On the fateful day, Mark was angry that Benta had repeatedly turned down his marriage proposal. “It was in 2008. I was in Fourth Form and it was the second term. We had closed for the school holidays and I met Mark in Oyugis town. As we were walking home, Mark started pestering me again about marrying him and I reiterated that I wanted to pursue education and I couldn’t marry him.”

Mark had been telling everyone that he was paying for Benta’s education and catering for all her needs. She went along with the lie to avoid scrutiny into their relationship. “Even our friends thought I was using him. But the truth was that he was even using the money from my sponsor to support himself,” she says.

On that day, he made cryptic utterances which Benta dismissed as empty threats. “He said ‘today could be the end of you’ and that my decision would decide my fate. He told me that I would be in the news.”

Suddenly, Mark stepped back from Benta and pulled a bottle from his coat pocket. “He splashed its contents on the back of my nape. I immediately knew that it was acid because of how it burned. I turned, thinking I would kick him and run, but he splashed more of the acid on my face and chest. It got into my right eye, my nose, and my mouth. I could feel my tongue swelling up in my mouth. Then he splashed more on my back and legs.”

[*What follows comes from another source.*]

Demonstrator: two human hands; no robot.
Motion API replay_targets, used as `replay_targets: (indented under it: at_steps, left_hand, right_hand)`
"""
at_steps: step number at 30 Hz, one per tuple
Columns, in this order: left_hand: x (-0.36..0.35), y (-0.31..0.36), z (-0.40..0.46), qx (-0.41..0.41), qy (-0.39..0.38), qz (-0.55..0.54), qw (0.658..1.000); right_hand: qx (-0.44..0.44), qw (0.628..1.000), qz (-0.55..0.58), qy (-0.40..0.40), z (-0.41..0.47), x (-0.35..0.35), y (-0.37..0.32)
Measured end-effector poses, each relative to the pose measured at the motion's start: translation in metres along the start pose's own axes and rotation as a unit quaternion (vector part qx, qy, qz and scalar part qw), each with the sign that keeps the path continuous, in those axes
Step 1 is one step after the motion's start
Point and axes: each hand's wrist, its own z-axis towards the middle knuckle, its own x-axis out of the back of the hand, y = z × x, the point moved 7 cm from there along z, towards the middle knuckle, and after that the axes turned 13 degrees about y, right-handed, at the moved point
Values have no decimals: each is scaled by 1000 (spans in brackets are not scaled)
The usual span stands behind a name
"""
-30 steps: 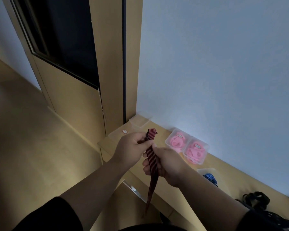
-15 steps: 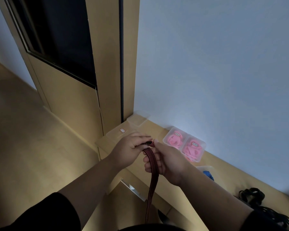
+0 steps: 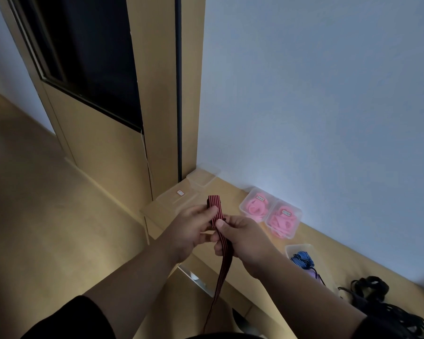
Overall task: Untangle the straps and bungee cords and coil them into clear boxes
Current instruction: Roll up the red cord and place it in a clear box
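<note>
Both hands hold a red strap (image 3: 216,211) with dark stripes above the table (image 3: 230,192). The left hand (image 3: 191,231) has its fingers curled around the folded top part of the strap, and the fold stands up above the thumb. The right hand (image 3: 245,238) pinches the strap just below, the thumb pressed on its front side. The long free end hangs down between the two forearms, past the table edge. On the table near the wall stand two clear boxes (image 3: 269,212) with pink coils inside, touching each other. A third box (image 3: 301,255) with a blue strap stands closer to the right arm. A black tangle (image 3: 377,297) lies at the right. An empty box (image 3: 201,178) sits in the corner.
</note>
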Motion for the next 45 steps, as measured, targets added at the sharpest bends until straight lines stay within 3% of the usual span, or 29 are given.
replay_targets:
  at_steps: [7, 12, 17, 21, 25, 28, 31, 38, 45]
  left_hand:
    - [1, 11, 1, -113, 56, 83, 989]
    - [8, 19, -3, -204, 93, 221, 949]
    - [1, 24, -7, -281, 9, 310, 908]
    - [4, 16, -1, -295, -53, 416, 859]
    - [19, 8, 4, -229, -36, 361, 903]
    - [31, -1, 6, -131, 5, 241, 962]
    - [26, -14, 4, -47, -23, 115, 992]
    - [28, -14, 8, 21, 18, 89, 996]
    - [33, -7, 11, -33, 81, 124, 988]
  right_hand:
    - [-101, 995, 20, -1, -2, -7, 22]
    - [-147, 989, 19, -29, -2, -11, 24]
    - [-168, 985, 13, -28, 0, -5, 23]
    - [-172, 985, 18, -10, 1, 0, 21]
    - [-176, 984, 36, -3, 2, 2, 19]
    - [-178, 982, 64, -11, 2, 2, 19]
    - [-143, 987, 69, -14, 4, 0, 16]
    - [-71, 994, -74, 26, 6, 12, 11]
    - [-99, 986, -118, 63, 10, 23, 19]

In the worst pain of her life, Benta ran to a nearby boda boda stage. “On seeing me, the bodaboda guys ran away. I must have been a horrific sight. When acid touches skin it eats into the flesh and melts it, turns you very black, and stiffens you up.  I felt like I was dying,” she says, her voice wavering with the memory.

Before losing consciousness, she told the few boda boda guys who had remained behind what had happened. “The next thing I knew, I was in a nearby hospital. The news of my attack had spread far and wide.

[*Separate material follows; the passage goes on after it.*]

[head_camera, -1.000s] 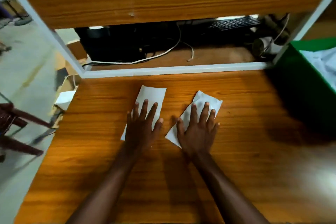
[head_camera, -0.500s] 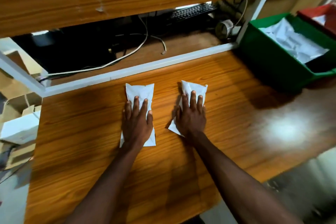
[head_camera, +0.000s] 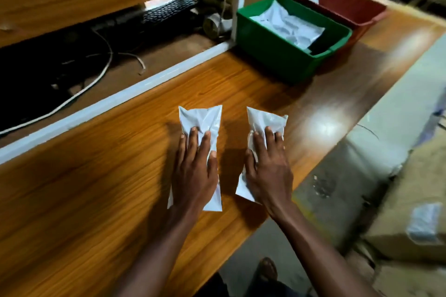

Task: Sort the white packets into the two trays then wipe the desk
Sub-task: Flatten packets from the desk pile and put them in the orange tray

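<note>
Two white packets lie side by side on the wooden desk point(head_camera: 96, 188). My left hand point(head_camera: 195, 171) presses flat on the left packet point(head_camera: 202, 118), fingers straight and its plastic wrinkled under the fingertips. On the right packet point(head_camera: 265, 118) rests my right hand point(head_camera: 268, 171), fingers extended, thumb along the packet's left edge. A green tray point(head_camera: 272, 55) with several white packets stands at the far right of the desk. Behind it is a red tray point(head_camera: 350, 7) with one white packet showing.
A white-framed shelf opening point(head_camera: 144, 87) runs behind the desk, with a keyboard point(head_camera: 169, 9) and loose cables point(head_camera: 103, 72) inside. The desk's front edge passes just right of my right hand. Cardboard boxes point(head_camera: 410, 200) sit on the floor below.
Both hands have slid their packets rightward along the desk. The view has swung right, so the green tray is fully seen and the red tray has appeared.
</note>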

However, the story had been changed to that my boyfriend, who had sponsored me through school, had found me having sex with another man. I was being called a slut and even the nurses at the hospital refused to treat me.

I was hidden in a tiny room with a thin mattress all by myself. They said that I should have died and spared everyone the trouble. People would come from all over Oyugis to peep at me through the window. They would call me maiti, ‘a corpse’.”

Fortunately, a doctor from Uganda came on a hospital visit and insisted on seeing Benta. “He said that he had seen me in a dream. He was appalled at how I was being treated. He made sure that I was moved to a comfortable bed and that I got the proper treatment and surgery.

At the time, my sight was very weak and I could only identify this wonderful gentleman by his voice. He went back to Uganda before I regained my sight. To date, I still don’t know how he looks.”

Benta slowly regained her sight and eventually healed enough to be discharged after nine months. “Mark’s family took me in, with promises of taking me back to school and even paying for plastic surgery. But their real motive was to get me to drop the case against Mark, who had been arrested. They even convinced me to register for an ID before I was 18 so I would be considered an adult and therefore old enough to dismiss the case. ”

Through the help of her sponsor, she eventually completed both her high school and college education. She has a diploma in Community Development and Project Management and is currently looking for employment. “It has been a rough journey for me but I trust that God has a wonderful plan for my life,” she says.

In February 2019, she left an emotionally and physically abusive marriage. She is a mother of two.

Has she forgiven the man who attacked her? “Yes. I chose to forgive him and move on with my life. I rarely think of him, even though I will always have to live with what he did to me.

“If I had the money to have plastic surgery, I would go for it. But I have made peace with my scars and whenever I feel depressed, I pick myself up for the sake of my children.”

*Some names have been changed to protect identity.